Task goal -> Return, exactly and in full, the lines of the records below starting at the one with "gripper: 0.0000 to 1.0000" and ending at the one with "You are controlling", and no other lines.

(Stored items)
####
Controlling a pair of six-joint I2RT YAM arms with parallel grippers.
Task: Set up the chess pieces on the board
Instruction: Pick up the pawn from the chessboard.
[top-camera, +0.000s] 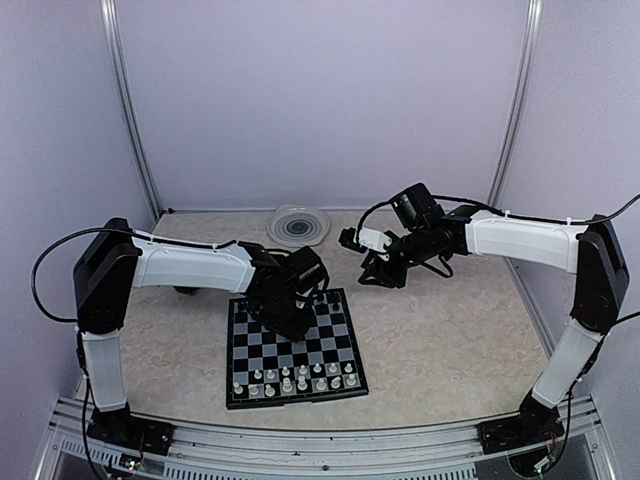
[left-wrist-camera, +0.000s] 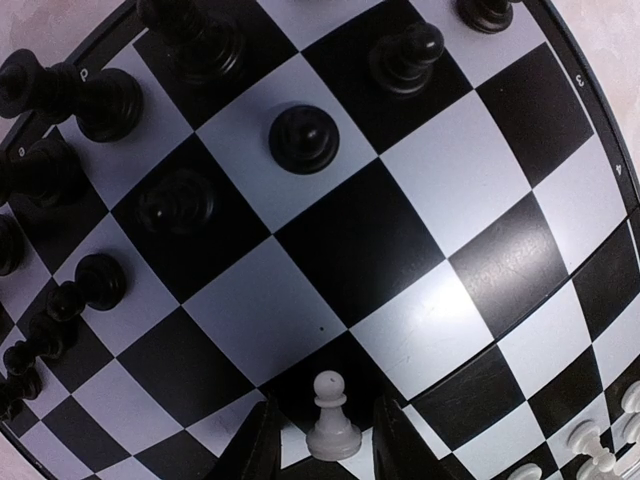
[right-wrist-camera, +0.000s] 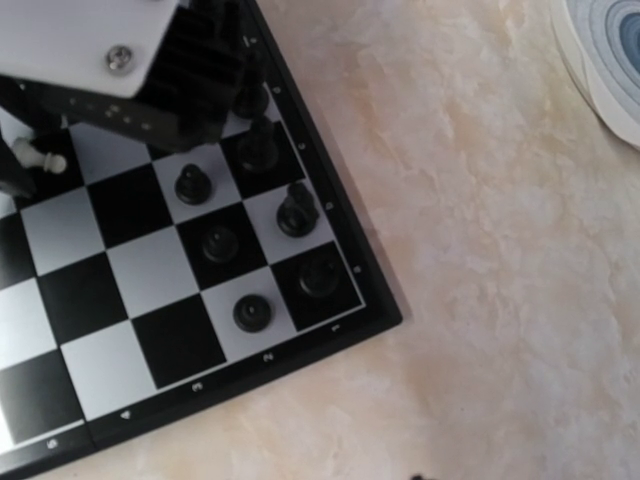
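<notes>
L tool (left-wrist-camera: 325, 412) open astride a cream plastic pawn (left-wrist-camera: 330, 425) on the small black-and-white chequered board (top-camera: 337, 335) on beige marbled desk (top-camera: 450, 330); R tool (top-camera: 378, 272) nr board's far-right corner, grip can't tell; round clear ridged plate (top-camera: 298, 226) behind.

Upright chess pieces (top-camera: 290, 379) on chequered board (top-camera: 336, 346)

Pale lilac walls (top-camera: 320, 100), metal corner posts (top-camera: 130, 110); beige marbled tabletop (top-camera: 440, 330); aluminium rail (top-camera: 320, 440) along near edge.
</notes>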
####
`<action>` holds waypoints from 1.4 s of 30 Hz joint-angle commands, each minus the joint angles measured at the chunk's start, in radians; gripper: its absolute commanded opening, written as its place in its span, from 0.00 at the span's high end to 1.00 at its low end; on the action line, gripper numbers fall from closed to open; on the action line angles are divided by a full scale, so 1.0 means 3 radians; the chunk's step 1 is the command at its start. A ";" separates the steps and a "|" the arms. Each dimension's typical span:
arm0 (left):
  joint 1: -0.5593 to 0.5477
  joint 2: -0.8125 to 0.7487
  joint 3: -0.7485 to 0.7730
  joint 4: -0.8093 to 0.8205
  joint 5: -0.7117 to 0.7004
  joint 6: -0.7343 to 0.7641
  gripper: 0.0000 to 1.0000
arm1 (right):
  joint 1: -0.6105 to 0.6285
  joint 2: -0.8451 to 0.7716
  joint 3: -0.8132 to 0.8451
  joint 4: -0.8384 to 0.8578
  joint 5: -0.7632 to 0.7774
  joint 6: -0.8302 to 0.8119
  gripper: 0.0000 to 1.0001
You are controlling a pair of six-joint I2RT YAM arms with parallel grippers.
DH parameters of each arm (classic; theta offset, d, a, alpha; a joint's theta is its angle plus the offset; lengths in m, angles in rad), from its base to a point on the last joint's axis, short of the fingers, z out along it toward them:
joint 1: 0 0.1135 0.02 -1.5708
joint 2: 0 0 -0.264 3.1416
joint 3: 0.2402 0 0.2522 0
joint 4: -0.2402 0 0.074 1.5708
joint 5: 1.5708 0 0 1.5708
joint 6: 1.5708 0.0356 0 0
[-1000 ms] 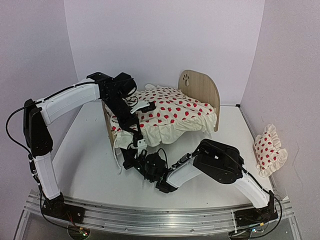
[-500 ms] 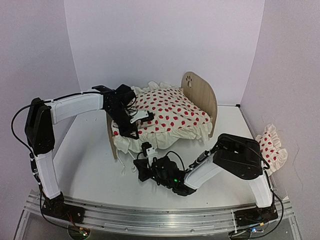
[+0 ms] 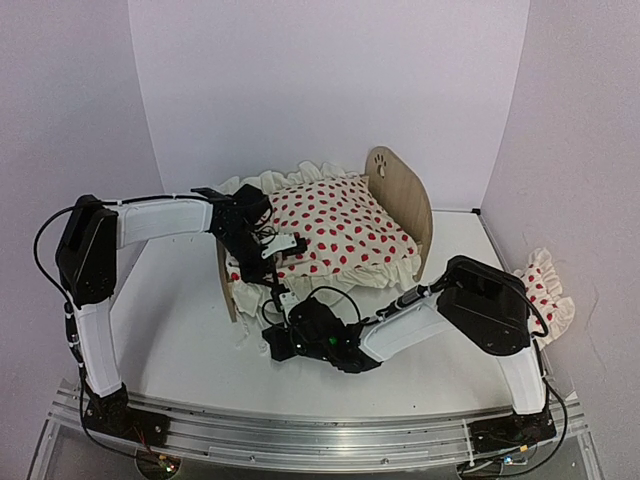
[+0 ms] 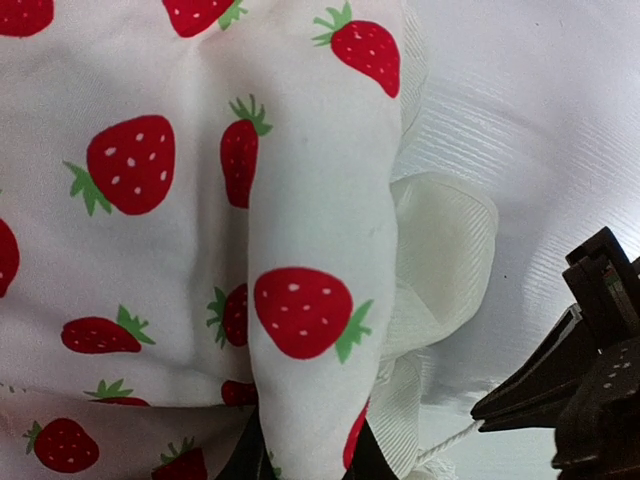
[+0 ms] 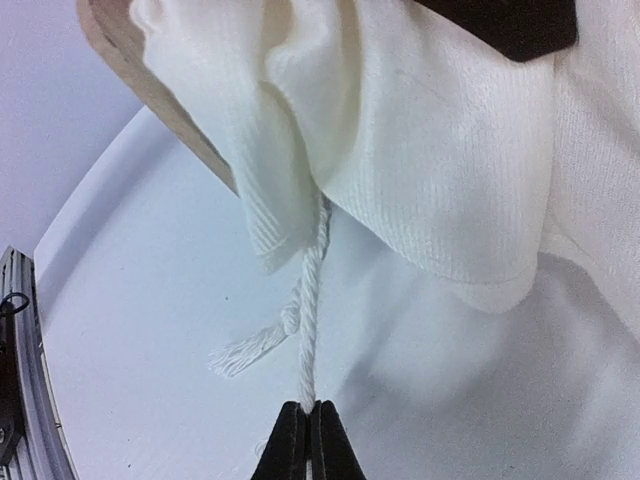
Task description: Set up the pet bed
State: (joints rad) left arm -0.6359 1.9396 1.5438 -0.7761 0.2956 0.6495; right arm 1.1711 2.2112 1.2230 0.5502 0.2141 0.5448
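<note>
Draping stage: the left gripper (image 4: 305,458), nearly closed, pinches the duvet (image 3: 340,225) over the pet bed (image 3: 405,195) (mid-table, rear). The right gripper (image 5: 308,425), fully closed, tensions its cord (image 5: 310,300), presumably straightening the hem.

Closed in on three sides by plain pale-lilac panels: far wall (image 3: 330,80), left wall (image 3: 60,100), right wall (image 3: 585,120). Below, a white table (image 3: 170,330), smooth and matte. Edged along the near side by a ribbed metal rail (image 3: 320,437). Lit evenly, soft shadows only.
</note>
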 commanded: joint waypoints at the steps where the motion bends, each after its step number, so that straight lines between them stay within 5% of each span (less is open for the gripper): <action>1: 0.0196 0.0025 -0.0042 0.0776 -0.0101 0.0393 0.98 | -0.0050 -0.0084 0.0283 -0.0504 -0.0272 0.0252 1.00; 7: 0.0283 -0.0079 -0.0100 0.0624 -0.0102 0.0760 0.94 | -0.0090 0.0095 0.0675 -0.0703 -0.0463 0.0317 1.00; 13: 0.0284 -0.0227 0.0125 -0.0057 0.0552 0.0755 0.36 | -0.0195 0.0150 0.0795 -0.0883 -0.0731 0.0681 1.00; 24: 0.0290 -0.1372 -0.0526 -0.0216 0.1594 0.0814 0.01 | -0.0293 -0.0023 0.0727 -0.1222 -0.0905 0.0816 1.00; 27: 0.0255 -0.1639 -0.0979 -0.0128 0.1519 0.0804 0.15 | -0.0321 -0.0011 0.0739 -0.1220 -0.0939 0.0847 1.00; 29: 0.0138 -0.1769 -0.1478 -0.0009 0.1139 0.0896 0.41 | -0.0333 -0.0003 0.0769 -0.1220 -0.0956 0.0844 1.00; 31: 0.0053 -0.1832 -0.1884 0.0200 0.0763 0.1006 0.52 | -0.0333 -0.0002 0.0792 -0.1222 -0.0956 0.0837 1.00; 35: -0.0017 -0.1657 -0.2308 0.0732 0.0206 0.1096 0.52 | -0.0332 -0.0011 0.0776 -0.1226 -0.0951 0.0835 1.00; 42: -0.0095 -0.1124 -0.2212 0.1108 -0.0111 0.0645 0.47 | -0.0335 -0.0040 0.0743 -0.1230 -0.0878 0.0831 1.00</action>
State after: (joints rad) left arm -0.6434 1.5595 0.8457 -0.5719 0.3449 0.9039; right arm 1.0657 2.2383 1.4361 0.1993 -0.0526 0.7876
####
Answer to this problem ->
  gripper: 0.0000 to 1.0000
arm1 (right):
  joint 1: -0.6105 to 0.6285
  joint 2: -0.8451 to 0.7716
  joint 3: -0.8132 to 0.8451
  joint 4: -0.8384 to 0.8578
  joint 5: -0.7632 to 0.7774
  joint 6: -0.8302 to 0.8119
  gripper: 0.0000 to 1.0001
You are controlling a pair of six-joint I2RT YAM arms with parallel grippers.

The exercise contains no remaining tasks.